RE: Jeri mux livelock

Posted by Christopher Dolan <ch...@avid.com>.
Thanks, Peter.  This is exactly the answer I was hoping to see.  :-)  I won't bother the list again until I can get that product  upgraded to a more recent River and/or I can find a way to reproduce the problem in-house.

Chris

-----Original Message-----
From: Peter Jones [mailto:pcj@roundroom.net] 
Sent: Thursday, January 20, 2011 11:29 PM
To: river-user@incubator.apache.org
Subject: Re: Jeri mux livelock

This particular blocked thread dependency graph should not occur with
the RIVER-254 fix, because ConnectionManager.OutboundMux.checkIdle no
longer synchronizes on the OutboundMux instance.  Also note that the
fix for RIVER-229/242 changed the ConnectionManager.Reaper code a bit.
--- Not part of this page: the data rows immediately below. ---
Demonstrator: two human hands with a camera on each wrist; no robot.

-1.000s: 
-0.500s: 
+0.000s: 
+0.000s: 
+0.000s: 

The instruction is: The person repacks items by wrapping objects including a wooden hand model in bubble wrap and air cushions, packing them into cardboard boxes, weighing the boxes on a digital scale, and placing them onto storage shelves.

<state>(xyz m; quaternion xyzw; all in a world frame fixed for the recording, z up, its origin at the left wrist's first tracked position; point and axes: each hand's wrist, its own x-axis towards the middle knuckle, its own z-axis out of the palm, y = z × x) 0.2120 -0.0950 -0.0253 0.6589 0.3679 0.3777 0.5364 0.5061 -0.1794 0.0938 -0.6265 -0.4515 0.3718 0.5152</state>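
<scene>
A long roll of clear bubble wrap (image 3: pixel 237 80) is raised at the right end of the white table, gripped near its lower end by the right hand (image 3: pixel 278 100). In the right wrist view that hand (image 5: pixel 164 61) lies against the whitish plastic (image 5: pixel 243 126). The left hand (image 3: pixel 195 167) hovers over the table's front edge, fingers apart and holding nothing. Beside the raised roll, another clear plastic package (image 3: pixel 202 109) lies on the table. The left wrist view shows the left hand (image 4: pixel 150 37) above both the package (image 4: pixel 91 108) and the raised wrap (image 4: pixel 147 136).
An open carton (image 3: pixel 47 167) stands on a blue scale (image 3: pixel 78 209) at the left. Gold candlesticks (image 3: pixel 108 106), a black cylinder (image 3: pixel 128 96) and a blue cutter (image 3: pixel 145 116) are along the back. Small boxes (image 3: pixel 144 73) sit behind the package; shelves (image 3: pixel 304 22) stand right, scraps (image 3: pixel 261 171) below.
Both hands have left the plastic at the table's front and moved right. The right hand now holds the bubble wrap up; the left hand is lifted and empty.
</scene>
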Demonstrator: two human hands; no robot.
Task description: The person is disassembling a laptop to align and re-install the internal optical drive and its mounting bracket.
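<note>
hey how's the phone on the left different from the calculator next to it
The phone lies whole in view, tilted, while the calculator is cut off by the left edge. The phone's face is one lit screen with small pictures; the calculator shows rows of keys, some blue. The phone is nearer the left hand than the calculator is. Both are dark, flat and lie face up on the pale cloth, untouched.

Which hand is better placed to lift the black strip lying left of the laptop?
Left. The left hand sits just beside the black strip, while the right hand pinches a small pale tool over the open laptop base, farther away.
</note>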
But you would still probably see thread "UMMDTableNotifs-thread-1"
waiting for thread "UMMDTableNotifs-thread-2" to unblock, however,
because they both want a connection to the same endpoint, so the
former is waiting on the latter's success (to share the connection) or
failure (to try connecting again) in doing so.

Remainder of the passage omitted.